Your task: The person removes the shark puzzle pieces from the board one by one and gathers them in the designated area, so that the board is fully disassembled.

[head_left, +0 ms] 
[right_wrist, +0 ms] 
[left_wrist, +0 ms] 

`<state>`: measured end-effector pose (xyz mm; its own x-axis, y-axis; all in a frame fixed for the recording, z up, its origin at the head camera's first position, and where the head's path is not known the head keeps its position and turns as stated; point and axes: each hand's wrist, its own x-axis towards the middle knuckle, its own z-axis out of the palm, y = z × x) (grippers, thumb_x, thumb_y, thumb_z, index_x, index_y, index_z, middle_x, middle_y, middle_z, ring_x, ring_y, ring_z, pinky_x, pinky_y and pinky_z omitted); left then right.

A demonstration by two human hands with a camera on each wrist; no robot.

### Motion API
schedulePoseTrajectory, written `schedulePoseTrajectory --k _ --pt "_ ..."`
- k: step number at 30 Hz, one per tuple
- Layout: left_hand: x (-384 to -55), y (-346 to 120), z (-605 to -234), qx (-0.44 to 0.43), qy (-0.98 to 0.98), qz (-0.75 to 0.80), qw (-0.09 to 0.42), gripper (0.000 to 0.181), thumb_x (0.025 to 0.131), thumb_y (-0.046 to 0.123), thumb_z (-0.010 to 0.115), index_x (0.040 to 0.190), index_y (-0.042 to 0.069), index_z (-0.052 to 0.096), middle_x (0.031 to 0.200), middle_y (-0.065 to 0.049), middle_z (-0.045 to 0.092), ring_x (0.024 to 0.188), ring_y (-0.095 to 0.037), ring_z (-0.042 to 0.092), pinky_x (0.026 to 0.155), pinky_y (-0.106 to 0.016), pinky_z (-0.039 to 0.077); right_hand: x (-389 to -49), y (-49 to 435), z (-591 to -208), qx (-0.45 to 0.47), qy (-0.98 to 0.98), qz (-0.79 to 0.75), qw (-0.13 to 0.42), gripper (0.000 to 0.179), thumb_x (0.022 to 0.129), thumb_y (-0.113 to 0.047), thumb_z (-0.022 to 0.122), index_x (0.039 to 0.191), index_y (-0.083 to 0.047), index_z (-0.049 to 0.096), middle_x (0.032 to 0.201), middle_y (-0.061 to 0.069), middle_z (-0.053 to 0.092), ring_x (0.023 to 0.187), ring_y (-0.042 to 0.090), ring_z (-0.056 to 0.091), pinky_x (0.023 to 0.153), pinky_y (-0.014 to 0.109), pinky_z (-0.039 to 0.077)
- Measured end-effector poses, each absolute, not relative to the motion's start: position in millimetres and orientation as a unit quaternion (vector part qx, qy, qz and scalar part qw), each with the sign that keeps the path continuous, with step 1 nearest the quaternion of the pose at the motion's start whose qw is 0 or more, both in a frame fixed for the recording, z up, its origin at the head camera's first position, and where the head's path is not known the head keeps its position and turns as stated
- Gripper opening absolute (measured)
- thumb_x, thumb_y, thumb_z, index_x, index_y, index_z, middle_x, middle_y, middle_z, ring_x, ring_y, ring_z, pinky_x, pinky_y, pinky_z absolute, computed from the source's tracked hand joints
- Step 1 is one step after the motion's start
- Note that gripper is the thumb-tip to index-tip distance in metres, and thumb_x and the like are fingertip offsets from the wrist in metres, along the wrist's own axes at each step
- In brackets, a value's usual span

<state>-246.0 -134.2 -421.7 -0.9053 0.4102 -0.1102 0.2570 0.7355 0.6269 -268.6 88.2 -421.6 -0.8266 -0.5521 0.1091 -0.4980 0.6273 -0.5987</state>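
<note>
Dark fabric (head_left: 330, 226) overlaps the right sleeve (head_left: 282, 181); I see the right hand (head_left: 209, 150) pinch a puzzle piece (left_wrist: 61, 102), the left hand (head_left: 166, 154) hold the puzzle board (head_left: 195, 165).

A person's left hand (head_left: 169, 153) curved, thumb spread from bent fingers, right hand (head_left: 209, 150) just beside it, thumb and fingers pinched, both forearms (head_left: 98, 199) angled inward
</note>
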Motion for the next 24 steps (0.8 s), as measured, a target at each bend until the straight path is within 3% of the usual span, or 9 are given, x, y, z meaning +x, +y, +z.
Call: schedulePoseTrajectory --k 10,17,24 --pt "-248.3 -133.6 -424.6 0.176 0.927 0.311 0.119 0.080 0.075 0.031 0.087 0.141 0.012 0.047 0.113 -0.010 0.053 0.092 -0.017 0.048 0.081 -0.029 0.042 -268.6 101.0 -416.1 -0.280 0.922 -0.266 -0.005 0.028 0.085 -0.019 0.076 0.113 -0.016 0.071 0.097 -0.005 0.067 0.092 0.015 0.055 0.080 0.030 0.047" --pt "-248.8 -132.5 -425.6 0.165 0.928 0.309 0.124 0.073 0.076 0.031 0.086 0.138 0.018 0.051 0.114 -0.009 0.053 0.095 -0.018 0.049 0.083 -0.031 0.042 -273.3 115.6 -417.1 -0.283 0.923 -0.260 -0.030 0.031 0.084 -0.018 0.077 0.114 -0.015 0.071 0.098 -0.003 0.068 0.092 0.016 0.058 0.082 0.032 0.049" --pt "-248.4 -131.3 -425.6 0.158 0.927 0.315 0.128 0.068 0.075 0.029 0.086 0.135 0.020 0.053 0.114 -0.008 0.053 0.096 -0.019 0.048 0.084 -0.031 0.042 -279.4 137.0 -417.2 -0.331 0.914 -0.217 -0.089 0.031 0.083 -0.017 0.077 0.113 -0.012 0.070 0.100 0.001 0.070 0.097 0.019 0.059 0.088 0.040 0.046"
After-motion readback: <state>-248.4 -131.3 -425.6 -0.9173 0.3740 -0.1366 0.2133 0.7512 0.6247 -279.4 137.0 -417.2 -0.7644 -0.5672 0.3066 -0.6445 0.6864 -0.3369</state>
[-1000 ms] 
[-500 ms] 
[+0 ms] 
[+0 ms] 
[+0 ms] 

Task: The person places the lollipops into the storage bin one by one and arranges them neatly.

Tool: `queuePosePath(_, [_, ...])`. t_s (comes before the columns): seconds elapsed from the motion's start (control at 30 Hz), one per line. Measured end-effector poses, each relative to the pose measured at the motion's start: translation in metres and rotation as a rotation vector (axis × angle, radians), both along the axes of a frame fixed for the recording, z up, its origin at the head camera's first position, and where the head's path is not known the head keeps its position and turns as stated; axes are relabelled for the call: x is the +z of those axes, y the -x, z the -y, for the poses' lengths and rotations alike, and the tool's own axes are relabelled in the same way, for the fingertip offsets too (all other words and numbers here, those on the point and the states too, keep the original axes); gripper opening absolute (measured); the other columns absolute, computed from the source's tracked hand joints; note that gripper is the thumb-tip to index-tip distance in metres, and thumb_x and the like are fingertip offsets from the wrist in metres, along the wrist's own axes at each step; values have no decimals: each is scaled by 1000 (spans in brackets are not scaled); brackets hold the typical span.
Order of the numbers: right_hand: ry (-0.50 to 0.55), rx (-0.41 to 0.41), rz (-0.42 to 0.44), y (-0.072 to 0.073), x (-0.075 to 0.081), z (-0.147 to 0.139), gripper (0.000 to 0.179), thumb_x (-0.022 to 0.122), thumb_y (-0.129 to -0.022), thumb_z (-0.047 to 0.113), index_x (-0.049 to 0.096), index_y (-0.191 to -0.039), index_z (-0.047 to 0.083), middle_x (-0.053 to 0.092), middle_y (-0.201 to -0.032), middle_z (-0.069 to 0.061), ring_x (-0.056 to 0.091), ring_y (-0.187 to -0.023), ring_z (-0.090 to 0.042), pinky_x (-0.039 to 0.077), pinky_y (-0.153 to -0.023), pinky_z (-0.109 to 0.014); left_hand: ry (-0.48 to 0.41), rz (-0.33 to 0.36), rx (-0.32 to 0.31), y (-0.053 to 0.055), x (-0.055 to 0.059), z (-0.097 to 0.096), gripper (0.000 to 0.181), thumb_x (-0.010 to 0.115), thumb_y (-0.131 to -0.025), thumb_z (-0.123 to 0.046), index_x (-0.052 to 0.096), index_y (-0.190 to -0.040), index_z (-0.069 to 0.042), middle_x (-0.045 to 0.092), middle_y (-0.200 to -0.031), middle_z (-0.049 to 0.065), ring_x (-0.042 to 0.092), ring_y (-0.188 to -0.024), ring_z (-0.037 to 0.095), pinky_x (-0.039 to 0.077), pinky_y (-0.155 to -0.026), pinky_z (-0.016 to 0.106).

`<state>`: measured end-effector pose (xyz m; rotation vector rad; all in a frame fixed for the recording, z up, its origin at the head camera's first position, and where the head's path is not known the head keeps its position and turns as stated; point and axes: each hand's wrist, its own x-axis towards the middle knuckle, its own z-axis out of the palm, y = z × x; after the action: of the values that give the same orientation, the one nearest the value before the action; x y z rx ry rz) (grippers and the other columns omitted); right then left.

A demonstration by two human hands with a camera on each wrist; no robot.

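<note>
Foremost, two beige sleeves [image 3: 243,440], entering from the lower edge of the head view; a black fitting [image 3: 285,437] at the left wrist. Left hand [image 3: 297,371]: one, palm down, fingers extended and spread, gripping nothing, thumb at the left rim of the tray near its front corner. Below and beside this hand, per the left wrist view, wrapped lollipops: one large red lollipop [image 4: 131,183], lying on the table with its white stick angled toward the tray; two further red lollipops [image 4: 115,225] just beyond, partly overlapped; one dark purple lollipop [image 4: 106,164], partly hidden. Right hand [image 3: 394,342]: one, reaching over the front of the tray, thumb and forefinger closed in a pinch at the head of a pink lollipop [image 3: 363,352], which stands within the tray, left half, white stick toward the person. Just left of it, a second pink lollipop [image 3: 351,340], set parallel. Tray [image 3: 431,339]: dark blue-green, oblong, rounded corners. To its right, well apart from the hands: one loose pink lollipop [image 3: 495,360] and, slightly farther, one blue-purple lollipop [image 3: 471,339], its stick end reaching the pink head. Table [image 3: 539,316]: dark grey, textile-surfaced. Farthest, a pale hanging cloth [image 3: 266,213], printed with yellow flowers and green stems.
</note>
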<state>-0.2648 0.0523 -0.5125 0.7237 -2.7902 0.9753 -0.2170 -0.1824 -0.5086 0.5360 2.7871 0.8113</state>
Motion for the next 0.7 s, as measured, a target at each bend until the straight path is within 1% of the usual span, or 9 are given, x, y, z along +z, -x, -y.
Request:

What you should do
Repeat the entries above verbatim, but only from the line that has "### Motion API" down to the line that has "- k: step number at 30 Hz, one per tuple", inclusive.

Your solution
### Motion API
schedulePoseTrajectory, written `schedulePoseTrajectory --k _ --pt "_ ..."`
- k: step number at 30 Hz, one per tuple

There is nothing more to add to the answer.